ABOUT THIS EXERCISE
In the listing below, which lines contain the string "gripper"? Copy them all.

DATA PROVIDED

= Beginning of Section =

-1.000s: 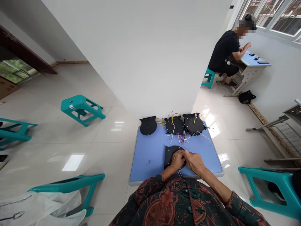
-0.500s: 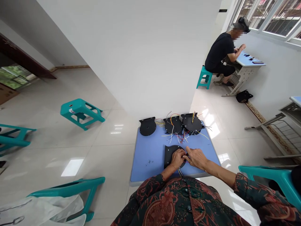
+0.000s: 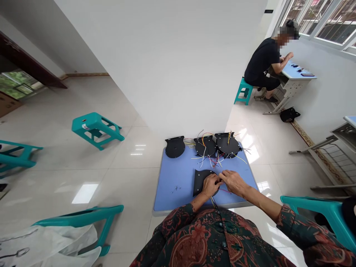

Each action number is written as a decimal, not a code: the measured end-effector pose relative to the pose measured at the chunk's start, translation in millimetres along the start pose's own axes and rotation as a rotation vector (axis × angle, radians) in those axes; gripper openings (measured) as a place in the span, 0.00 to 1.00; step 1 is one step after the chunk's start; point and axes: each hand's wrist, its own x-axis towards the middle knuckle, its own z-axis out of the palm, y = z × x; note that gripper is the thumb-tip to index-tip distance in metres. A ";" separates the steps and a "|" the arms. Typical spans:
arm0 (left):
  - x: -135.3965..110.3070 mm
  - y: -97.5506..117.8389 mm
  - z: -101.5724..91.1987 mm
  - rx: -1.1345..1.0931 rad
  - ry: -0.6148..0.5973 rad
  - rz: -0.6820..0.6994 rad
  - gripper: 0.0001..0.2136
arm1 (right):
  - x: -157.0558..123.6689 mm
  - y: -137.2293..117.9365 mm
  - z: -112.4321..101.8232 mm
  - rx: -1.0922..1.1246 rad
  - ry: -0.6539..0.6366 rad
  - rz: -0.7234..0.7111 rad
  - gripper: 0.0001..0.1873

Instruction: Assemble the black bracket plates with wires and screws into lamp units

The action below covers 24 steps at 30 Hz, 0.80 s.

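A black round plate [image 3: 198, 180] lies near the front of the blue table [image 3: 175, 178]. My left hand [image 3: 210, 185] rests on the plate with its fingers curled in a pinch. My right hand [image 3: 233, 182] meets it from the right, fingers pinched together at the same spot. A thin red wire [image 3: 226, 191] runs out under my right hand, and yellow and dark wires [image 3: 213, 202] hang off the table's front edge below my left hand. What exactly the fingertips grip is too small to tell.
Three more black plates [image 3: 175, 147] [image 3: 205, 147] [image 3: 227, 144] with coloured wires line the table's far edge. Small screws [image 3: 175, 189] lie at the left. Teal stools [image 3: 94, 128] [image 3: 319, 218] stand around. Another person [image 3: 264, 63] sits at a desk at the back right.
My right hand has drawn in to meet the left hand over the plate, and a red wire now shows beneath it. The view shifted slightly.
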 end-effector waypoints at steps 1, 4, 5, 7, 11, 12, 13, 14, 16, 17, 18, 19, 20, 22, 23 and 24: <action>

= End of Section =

SOLUTION TO THE PROBLEM
Each action number is written as a decimal, not a code: the measured end-effector pose relative to the pose measured at the chunk's start, translation in millimetres along the start pose's own axes and rotation as a rotation vector (axis × angle, radians) in those axes; gripper openings (measured) as a place in the span, 0.00 to 1.00; step 1 is one step after the chunk's start; point and axes: each hand's wrist, its own x-axis towards the middle knuckle, its own z-axis out of the palm, y = z × x; note that gripper is the thumb-tip to index-tip distance in metres. A ";" separates the steps and a "|" the arms. Typical spans:
  - gripper: 0.0001..0.2136
  - gripper: 0.0001..0.1873

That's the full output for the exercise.